What are Presidential Electors?
[This post was co-authored with Professor Seth Barrett Tillman]
Last week, we posed three questions concerning the characterization of presidential electors. Are they “subordinate state officers”? Do they perform a “federal function”? Do they hold a “Public Trust under the United States”? In this post we will answer each of these three questions.
First, electors cannot be “state officers,” of any kind. These positions were created by the Constitution. In light of U.S. Term Limits v. Thornton (1995), the power to regulate electors “is not part of the original powers of sovereignty that the Tenth Amendment reserved to the States . . . because that Amendment could only ‘reserve’ that which existed before.” The position of federal elector for President and Vice President was created by the Constitution of 1788.
We do not take a position on the question presented in Thornton: whether states have the power to enact ballot access laws that, as a practical matter, impose additional substantive qualifications on members of Congress. Rather, our analysis turns solely on the issue of whether the states have the authority to constrain the discretion of federal presidential electors when casting their ballot for president and vice president. We think this issue is akin to whether states have the authority to constrain the discretion of Senators, for example. Prior to the Seventeenth Amendment, state legislatures chose these federal officials; no one would have contended that the states could control the discretion of Senators as “subordinate” state officials.
Second, Ray v. Blair (1952) held that electors perform a “federal function” established by the Constitution. Nevertheless, Ray also held that electors are not “federal officers or agents.” You may ask, doesn’t the phrase “federal officers and agents” include everyone in the federal government? Not necessarily.
[T]he term [office] embraces the ideas of tenure, duration, emolument, and duties, and that the latter [that is, the duties] were continuing and permanent, not occasional or temporary. In the case before us, the duties are not continuing and permanent, and they are occasional and intermittent.
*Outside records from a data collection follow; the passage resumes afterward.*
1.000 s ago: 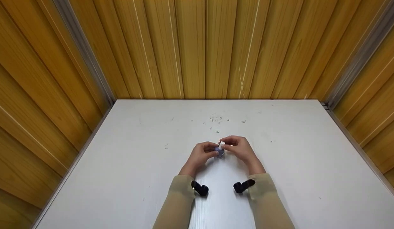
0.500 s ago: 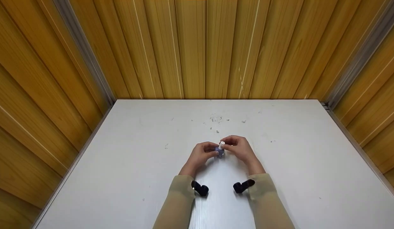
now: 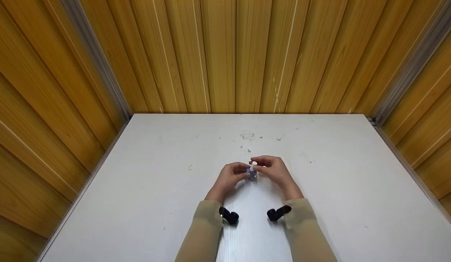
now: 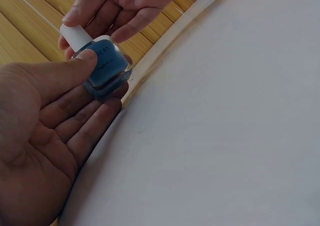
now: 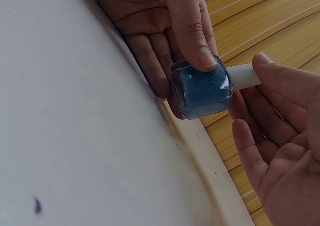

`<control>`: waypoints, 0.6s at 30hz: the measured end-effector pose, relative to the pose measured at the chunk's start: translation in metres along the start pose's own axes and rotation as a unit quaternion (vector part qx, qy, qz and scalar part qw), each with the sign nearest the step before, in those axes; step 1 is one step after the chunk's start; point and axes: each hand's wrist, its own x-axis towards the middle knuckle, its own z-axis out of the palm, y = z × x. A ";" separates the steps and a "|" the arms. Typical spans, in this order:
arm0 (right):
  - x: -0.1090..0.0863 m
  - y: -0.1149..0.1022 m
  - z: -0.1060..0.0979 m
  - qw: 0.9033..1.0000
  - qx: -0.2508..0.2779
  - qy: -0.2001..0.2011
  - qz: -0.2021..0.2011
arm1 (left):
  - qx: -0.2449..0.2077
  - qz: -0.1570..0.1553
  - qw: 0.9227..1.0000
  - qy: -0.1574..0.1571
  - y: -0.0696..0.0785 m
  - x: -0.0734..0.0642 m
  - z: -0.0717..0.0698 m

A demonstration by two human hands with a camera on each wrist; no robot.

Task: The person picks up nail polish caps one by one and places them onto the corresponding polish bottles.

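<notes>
A small glass bottle of blue nail polish (image 4: 109,64) is between the two hands, its white cap (image 4: 76,37) on the neck. The left hand (image 3: 230,178) holds the bottle body, thumb across the lettered front and fingers behind it. At the cap, the right hand (image 3: 275,170) pinches with thumb and fingers. The right wrist view shows the nail polish bottle (image 5: 202,89) lying sideways in the picture, with the white cap (image 5: 243,76) partly covered by the right thumb (image 5: 280,76). In the head view the cap points up and slightly right.
The white tabletop (image 3: 152,189) has small dark marks (image 3: 247,137) beyond the hands. Yellow wood-look panels (image 3: 218,54) stand behind and at both sides. Black wrist cameras (image 3: 231,217) stick out from the beige sleeves (image 3: 302,218).
The right hand's fingers shift slightly around the white cap. The left hand and the bottle stay in the same place.
</notes>
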 end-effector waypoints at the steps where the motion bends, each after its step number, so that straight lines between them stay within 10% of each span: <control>1: 0.000 0.000 0.000 1.000 -0.002 -0.003 -0.002 | -0.001 0.000 1.000 0.000 0.000 0.000 0.000; 18: 0.002 0.000 0.003 0.999 -0.039 0.035 0.009 | -0.002 -0.001 1.000 0.009 -0.001 0.000 0.001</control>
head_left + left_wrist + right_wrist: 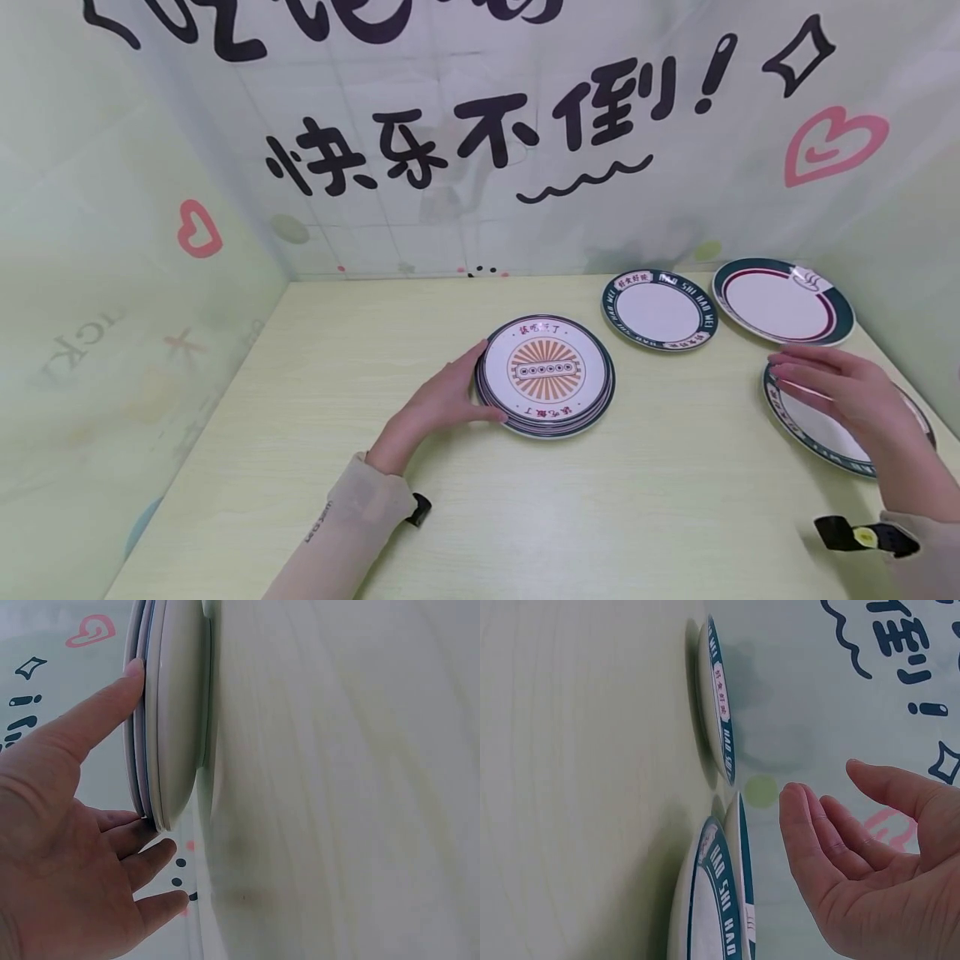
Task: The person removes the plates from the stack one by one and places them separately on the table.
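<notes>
A stack of several round plates (545,375) sits mid-table, its top plate white with an orange sunburst. My left hand (450,390) holds the stack's left side; in the left wrist view the thumb (101,712) lies along the rims, with fingertips at the lower edge and the outer fingers apart from it. To the right, my right hand (855,392) hovers over a green-rimmed plate (813,446), partly hiding it. In the right wrist view that hand (870,855) has loosely bent fingers, a gap to the thumb and nothing held.
A small green-rimmed plate (660,310) lies at the back, right of the stack. Beside it, a larger plate with a green rim and red ring (780,302) lies near the right wall. A printed backdrop (450,225) stands behind the wooden table (322,350).
</notes>
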Available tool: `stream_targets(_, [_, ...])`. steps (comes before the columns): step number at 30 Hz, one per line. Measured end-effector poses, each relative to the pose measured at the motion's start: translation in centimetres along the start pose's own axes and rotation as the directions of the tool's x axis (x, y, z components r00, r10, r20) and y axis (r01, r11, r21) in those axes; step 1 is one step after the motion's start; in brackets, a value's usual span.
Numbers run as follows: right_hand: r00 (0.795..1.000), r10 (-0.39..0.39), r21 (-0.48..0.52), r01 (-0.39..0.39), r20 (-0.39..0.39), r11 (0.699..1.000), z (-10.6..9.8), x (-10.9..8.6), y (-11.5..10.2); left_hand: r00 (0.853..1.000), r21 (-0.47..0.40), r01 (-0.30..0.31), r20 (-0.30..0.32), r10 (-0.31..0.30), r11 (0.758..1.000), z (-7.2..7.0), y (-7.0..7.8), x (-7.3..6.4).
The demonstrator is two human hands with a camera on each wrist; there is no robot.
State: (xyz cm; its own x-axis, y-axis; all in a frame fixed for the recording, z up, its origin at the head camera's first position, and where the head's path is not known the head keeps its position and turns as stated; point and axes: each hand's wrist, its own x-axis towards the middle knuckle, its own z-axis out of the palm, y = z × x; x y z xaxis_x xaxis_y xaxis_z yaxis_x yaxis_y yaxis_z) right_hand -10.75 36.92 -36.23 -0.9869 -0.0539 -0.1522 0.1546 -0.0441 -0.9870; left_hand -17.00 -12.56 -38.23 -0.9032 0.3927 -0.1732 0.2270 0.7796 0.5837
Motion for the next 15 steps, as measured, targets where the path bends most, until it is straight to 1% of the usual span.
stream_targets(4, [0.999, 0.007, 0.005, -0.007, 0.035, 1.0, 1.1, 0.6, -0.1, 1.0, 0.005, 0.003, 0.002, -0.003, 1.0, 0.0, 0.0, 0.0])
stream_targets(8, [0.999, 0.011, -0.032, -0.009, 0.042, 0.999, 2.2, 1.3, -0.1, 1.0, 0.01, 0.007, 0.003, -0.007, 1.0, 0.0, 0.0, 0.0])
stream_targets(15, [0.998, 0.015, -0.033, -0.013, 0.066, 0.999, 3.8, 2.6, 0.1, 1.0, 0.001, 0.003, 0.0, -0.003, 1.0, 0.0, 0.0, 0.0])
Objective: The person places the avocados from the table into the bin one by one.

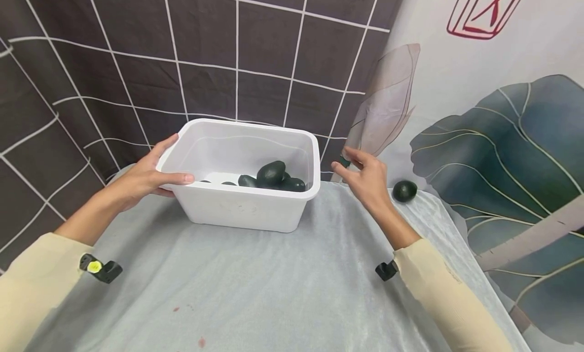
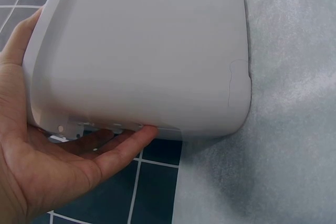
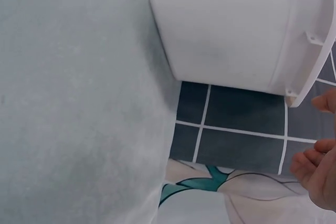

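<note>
A white plastic bin (image 1: pixel 242 210) stands upright at the back of the table. Inside it lie several dark green avocados (image 1: pixel 271 173), mostly toward its right end; the front wall hides part of them. My left hand (image 1: pixel 140 180) grips the bin's left end, with the thumb and fingers spread about the rim. In the left wrist view, the fingers (image 2: pixel 123 153) press against the bin's end wall. My right hand (image 1: pixel 368 178) is held in the air right of the bin, apart from it, fingers loosely bent and holding nothing. Behind that hand, one avocado (image 1: pixel 404 190) lies on the cloth.
A pale grey-blue cloth (image 1: pixel 255 291) covers the table. Behind the bin hangs a dark curtain (image 1: pixel 205 32) with white grid lines. To the right hangs a light curtain with large leaf prints (image 1: pixel 511 139), close to the table's right edge.
</note>
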### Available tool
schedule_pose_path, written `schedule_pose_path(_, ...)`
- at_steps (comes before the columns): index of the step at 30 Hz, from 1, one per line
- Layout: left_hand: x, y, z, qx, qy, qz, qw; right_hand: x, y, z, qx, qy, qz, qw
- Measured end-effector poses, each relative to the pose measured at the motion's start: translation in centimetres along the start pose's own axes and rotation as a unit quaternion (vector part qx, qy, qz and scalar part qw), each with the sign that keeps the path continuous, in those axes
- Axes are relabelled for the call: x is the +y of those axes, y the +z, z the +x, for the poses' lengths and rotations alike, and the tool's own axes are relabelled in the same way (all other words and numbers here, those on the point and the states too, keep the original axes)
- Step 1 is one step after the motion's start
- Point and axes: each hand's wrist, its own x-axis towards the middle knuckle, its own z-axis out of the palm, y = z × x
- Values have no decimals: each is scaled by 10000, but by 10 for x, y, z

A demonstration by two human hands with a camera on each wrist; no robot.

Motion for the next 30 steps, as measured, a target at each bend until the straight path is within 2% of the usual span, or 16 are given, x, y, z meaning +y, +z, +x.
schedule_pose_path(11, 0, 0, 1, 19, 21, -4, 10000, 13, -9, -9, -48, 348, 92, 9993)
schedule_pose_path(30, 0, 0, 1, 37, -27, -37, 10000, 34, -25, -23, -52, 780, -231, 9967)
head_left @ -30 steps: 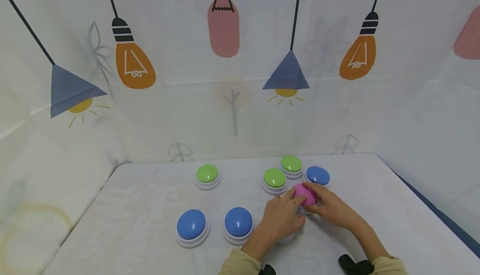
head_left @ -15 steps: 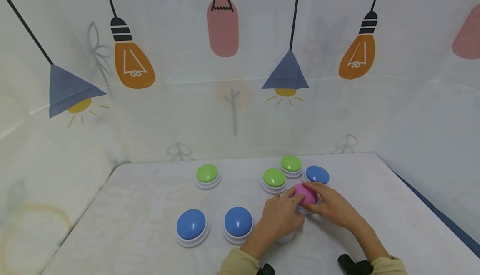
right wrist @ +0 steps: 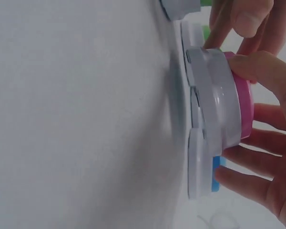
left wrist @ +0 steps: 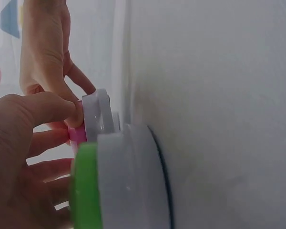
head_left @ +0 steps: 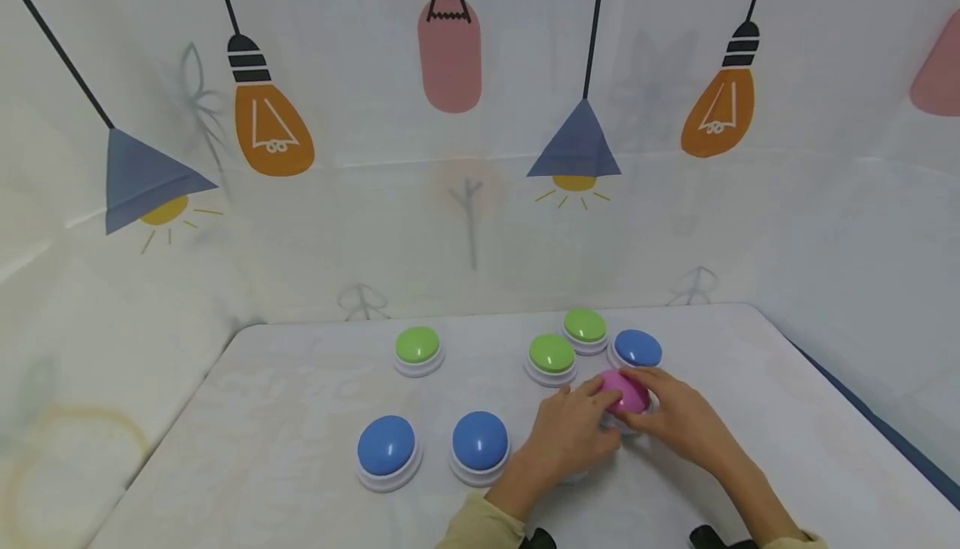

Electors cannot hold a federal “office” in light of Germaine. Their temporary positions lack duration. They are established for a very brief time. As soon as they vote for President and Vice President, their “federal function” has concluded, and the position terminates. Such an ephemeral position cannot be considered an “office” or an “officer,” under the rule in Germaine. Furthermore, Germaine explains an office has “duties,” plural. (In contrast, the term “emolument,” which is used in the same sentence as duties, is singular.) Electors do not have duties, plural; rather, they have a single duty: voting for President and Vice President. Finally, the federal government has never given electors an “emolument” for performing their “federal function.” For these reasons, characterizing electors as “officers” is inconsistent with long-standing precedent.
What is a federal “agent,” the other term used in Ray? That phrase was also used in Fitzgerald v. Green (1890). Germaine analogized an “agent” with an “employee working for the federal government and paid by it.” We are not entirely sure that Germaine (1878) and Fitzgerald (1890)–decided only twelve years apart–used the word “agent” in the same fashion. But we think that analogy works, and is also consistent with the Supreme Court’s decision in Buckley v. Valeo (1976). Buckley also cited Germaine to highlight the distinction between “officers of the United States” and “employees of the United States.” The latter “are lesser functionaries subordinate to officers of the United States,” whereas the former—that is, the FEC commission members discussed in Buckley—are “appointed for a statutory term, are not subject to the control or direction of any other executive, judicial, or legislative authority.” And the federal government has never “paid” electors.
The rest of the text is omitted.